PROBLEM REQUIREMENTS: Give back the full material exactly. Omit no line.

GIVEN INFORMATION:
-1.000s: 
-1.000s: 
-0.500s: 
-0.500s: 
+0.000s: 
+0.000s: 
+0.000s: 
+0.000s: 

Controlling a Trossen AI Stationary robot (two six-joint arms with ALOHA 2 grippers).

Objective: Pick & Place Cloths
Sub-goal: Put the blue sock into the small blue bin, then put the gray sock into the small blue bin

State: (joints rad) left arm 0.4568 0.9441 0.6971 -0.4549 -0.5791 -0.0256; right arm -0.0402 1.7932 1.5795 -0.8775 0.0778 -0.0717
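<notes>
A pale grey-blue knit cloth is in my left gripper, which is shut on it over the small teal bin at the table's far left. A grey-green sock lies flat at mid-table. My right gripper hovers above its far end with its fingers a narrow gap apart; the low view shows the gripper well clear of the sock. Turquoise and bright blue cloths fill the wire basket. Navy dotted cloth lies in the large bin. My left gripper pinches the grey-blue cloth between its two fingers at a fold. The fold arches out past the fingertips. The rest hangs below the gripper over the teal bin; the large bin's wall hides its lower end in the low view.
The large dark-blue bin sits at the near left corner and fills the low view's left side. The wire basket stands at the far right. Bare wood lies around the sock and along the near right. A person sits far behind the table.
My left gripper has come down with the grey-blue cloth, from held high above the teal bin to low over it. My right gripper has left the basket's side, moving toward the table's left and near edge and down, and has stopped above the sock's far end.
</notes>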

RESPONSE AREA:
-1.000s: 
-1.000s: 
-0.500s: 
-0.500s: 
+0.000s: 
+0.000s: 
+0.000s: 
+0.000s: 

Controlling a Trossen AI Stationary robot (two six-joint arms with ALOHA 2 grippers).

Objective: Pick & Place Cloths
Sub-goal: Put the blue sock into the small blue bin, then put the gray sock into the small blue bin

State: (joints rad) left arm 0.4568 0.9441 0.6971 -0.4549 -0.5791 -0.0256; right arm -0.0402 1.7932 1.5795 -0.8775 0.0778 -0.0717
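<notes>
A pale grey-blue knit cloth is in my left gripper, which is shut on it over the small teal bin at the table's far left. A grey-green sock lies flat at mid-table. My right gripper hovers above its far end with its fingers a narrow gap apart; the low view shows the gripper well clear of the sock. Turquoise and bright blue cloths fill the wire basket. Navy dotted cloth lies in the large bin. My left gripper pinches the grey-blue cloth between its two fingers at a fold. The fold arches out past the fingertips. The rest hangs below the gripper over the teal bin; the large bin's wall hides its lower end in the low view.
The large dark-blue bin sits at the near left corner and fills the low view's left side. The wire basket stands at the far right. Bare wood lies around the sock and along the near right. A person sits far behind the table.
My left gripper has come down with the grey-blue cloth, from held high above the teal bin to low over it. My right gripper has left the basket's side, moving toward the table's left and near edge and down, and has stopped above the sock's far end.
</notes>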

No other output is needed; the exercise is complete.